# Try it
Your copy starts at the line containing "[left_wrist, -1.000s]" and ends at the last line below. Copy exactly, without pictures.

* * * * * * * * *

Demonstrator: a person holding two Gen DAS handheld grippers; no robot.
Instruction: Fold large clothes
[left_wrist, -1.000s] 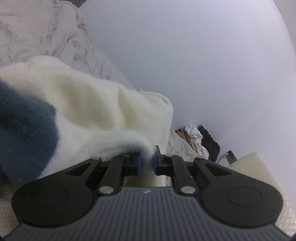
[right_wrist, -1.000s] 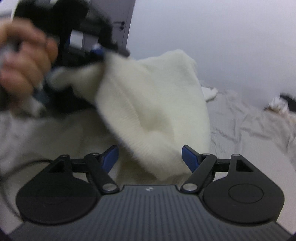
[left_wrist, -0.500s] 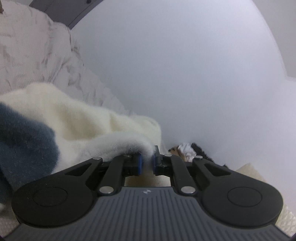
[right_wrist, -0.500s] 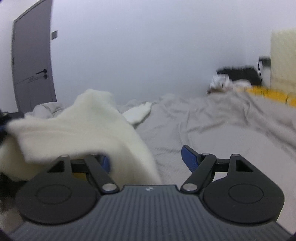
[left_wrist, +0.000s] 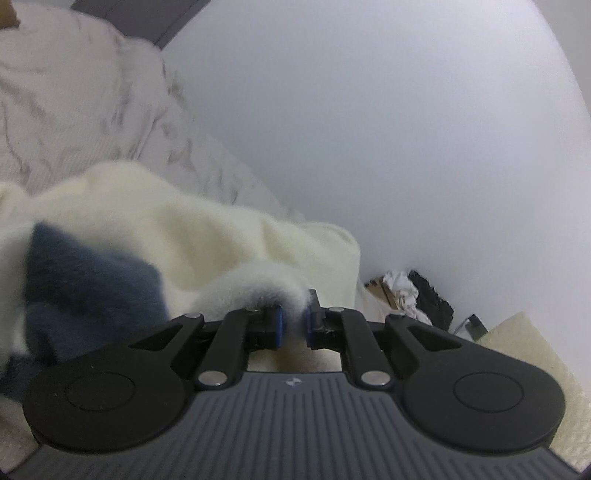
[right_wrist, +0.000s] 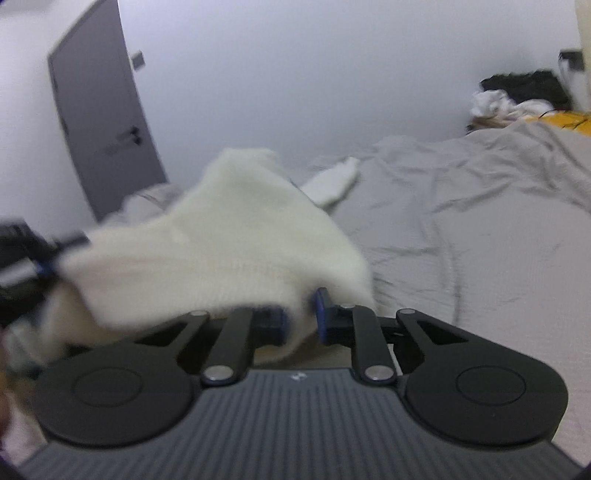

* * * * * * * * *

# Your solution
[left_wrist, -1.000s] 
[right_wrist, -1.000s] 
[left_wrist, -0.500s] 
[right_wrist, -0.500s] 
[left_wrist, +0.000s] 
[right_wrist, +0.000s] 

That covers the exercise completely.